Citing national security, US will ban Kaspersky anti-virus software in July

Citing national security, US will ban Kaspersky anti-virus software in July

The Biden administration will ban all sales of Kaspersky antivirus software in the US starting in July, according to reporting from Reuters and a filing from the US Department of Commerce (PDF).

The US believes that security software made by Moscow-based Kaspersky Lab represents a national security risk, and that the Russian government could use Kaspersky’s software to install malware, block other security updates, and “collect and weaponize the personal information of Americans,” said US Commerce Secretary Gina Raimondo.

“When you think about national security, you may think about guns and tanks and missiles,” said Raimondo during a press briefing, as reported by Wired. “But the truth is, increasingly, it’s about technology, and it’s about dual-use technology, and it’s about data.”

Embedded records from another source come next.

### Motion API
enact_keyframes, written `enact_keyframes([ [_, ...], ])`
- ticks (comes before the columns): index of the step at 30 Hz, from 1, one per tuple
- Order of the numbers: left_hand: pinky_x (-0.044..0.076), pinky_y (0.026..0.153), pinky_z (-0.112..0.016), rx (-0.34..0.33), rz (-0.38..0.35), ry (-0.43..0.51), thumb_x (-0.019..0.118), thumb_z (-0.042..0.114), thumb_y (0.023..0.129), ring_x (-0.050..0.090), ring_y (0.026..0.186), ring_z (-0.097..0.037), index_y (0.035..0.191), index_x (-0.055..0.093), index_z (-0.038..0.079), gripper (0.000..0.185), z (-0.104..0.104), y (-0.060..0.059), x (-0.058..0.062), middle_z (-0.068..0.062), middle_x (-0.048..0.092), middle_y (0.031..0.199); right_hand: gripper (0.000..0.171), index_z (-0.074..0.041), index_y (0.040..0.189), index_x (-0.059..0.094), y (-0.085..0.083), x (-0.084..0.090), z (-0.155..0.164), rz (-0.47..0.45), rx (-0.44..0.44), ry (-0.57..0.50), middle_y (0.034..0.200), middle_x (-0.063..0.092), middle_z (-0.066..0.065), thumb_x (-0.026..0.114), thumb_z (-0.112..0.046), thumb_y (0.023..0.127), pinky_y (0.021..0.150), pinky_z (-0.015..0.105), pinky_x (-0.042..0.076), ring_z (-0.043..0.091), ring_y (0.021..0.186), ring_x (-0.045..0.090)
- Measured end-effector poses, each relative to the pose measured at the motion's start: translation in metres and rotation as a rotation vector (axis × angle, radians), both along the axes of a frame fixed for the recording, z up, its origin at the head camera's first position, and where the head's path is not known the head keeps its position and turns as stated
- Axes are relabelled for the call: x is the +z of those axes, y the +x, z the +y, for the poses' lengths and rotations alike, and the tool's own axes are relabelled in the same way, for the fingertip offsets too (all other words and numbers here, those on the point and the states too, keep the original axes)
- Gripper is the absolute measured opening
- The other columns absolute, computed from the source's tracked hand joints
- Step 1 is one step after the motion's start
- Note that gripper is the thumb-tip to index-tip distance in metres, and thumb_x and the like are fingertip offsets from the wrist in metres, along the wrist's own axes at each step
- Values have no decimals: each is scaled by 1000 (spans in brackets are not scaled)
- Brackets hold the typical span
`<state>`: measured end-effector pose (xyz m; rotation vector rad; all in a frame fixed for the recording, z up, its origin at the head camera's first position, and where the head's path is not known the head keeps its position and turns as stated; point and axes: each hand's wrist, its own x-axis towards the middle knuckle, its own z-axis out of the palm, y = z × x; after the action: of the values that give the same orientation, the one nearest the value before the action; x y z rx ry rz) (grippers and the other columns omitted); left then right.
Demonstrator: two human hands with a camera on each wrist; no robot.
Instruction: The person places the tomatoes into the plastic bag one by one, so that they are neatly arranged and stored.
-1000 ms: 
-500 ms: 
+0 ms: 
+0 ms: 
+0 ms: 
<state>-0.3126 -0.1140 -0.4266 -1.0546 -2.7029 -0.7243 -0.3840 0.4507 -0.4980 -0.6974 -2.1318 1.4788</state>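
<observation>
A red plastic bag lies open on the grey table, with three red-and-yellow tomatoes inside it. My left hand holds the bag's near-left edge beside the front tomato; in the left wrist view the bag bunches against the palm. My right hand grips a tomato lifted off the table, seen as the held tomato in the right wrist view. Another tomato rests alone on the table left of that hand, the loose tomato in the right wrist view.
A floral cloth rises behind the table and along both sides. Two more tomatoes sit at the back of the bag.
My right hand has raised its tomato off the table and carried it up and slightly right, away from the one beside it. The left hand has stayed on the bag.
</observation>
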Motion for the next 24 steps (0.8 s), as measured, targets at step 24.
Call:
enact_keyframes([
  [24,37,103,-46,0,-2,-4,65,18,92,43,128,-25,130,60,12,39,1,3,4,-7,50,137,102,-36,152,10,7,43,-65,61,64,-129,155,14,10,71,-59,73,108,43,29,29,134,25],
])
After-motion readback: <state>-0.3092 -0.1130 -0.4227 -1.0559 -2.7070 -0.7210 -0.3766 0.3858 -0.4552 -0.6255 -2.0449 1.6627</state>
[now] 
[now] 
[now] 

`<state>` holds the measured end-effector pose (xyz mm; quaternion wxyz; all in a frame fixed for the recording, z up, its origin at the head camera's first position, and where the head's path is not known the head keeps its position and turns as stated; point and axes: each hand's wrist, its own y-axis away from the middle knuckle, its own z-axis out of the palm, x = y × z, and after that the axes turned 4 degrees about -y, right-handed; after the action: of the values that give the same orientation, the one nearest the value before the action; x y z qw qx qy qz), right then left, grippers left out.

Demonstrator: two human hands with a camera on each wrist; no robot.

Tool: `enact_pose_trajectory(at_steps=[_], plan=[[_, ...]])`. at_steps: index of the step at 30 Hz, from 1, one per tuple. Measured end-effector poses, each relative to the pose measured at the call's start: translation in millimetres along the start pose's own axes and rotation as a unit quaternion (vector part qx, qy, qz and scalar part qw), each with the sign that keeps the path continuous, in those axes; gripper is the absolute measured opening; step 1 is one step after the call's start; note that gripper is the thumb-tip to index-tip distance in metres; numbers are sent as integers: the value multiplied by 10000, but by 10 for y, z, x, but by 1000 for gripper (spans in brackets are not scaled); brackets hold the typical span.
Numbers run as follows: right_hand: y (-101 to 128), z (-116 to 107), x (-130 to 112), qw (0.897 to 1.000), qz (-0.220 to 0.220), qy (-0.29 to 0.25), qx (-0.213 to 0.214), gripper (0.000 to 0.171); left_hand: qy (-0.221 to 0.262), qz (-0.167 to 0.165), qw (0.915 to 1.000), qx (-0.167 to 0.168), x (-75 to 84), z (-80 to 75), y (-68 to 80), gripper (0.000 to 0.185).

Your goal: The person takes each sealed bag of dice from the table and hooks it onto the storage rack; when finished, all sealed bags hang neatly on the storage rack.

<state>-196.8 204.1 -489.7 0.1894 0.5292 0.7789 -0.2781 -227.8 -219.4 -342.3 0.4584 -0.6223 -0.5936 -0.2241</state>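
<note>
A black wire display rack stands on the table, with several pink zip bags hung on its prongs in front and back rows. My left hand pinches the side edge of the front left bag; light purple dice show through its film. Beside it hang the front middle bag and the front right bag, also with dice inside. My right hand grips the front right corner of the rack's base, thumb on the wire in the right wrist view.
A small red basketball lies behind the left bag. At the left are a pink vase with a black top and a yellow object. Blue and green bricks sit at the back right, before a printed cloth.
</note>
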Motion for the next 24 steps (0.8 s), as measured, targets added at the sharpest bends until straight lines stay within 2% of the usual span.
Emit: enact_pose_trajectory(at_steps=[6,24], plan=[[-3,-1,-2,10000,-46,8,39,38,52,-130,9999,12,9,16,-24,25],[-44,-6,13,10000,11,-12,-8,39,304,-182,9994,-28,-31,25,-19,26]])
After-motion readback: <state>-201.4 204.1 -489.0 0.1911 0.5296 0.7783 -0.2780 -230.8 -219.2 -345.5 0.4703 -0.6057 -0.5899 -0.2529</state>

US businesses and consumers will be blocked from buying new software from Kaspersky starting on or around July 24, 2024, 30 days after the restrictions are scheduled to be published in the federal register. Current users will still be able to download the software, resell it, and download new updates for 100 days, which Reuters says will give affected users and businesses time to find replacement software. Rebranded products that use Kaspersky’s software will also be affected.

Companies that continue to sell Kaspersky’s software in the US after the ban goes into effect could be subject to fines.

The ban follows a two-year national security probe of Kaspersky’s antivirus software by the Department of Commerce. It’s being implemented using authority that the government says it was given under a national defense authorization act signed during the Trump administration in 2018.

The ban is the culmination of long-running concern across multiple presidential administrations. Kaspersky’s software was banned from systems at US government agencies following allegations of the company’s links to Russian intelligence operations. A month after Russia began its invasion of Ukraine in early 2022, the US Federal Communications Commission went one step further, adding Kaspersky to a security threat list that included Chinese hardware makers Huawei and ZTE. Adding Kaspersky to that list didn’t ban consumer sales, but it did prevent Kaspersky from receiving funding from the FCC.

For its part, Kaspersky and its representatives have always denied the US government’s allegations. CEO Eugene Kaspersky called the 2017 reports “BS brewed on [a] political agenda,” and the company similarly accused the FCC in 2022 of making decisions “on political grounds” and “not based on any technical assessment of Kaspersky products.”